小説

『闇の向こうまで』竹野まよ(『耳なし芳一』(山口県下関市))

 浜辺へとつながる砂利道だった。芳一の草履の下で、いびつな石が音を立てて不規則に跳ね返り闇の向こうへと消えていく。芳一は足を止め、お守りを握りしめた。ぬばたまの音は、闇に囚われていた自分を、か細い足が踏みしめているこの場所に引き戻した。潮風が頬をなでる。感覚が徐々に研ぎ澄まされていく。体の不自由さとは裏腹に、水面に投げこまれた小石が生み出す波紋のように世界が広がり、コントロールされた昂揚が眼力の代わりとなっていった。再び歩き出した足取りは力強かった。風がそよぎ、草葉が分かれ、覆い被さっていた木々が月の光を通し、進むべき道を示した。
「あのときとは違う。」
平家の生き様への畏敬の念が芳一の足を進ませた。定められた運命に、自分の力を使い果たそうともがく姿を見た。一人の生き方が別の人の生き方を変える妙を見た。刹那の命が抱いた夢の何と尊いことか。それを今、自分ならば伝えられる。
 芳一は冷たい石の上に座り、静かに大きく息を吸った。
「月が隠れる。」
芳一の体に不気味な寒気が走った。しかし、すでに覚悟を決めた芳一にとって、その悪寒はむしろ肉体の存在を忘れるために必要な感覚だった。月は突然、光を失い、赤黒い石へと変わり果てた。闇夜に浮かぶその姿は痛々しくもたくましく息づいていた。
「さあ、始めよう。」
深く息を吐くと、琵琶をひと掻きした。

うたが見つめる先に銅色の月が浮かび上がった。静けさの向こうから琵琶の音が独特の迫力を持って響いてきた。張りのある声は聞き覚えのある芳一に違いなかった。うたは懐かしさに胸が詰まり、祈るように空を見つめた。その目に映る月は芳一の姿だった。

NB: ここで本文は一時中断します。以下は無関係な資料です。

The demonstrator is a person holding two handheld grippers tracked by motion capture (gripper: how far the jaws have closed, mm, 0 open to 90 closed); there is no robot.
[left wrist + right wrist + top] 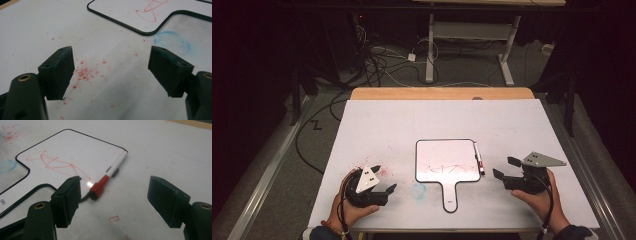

 沖から黒々とした波が打ち寄せ、芳一のすぐそばまで迫ってきた。芳一は微動だにせず吟じ続けた。冷たい海の底に沈み凍り付いた魂が、その語りに耳を傾けた。芳一は一人一人の生き様を見せ、その者になって心を震わせた。そして、生き尽くした姿を称えた。混沌とした深い淵に、わずかな流れが生まれた。少しずつ、淀んだ水が澄み始めた。やがて魂に月光が届き、天へと導くだろう。芳一にできることはここまでだった。
 芳一は琵琶を抱えたまま力尽きた。全ての音という音が消え、薄氷のような水平線が広がった。

 気づくと、満月に輝く草むらだった。芳一はすっくと立ちあがり、おもむろに赤い袋からぬばたまを掌にこぼすと、辺りに蒔き散らした。その体に誰かがしがみついた。二人を取り囲むようにひおうぎのオレンジの花が一面、鮮やかに揺れていた。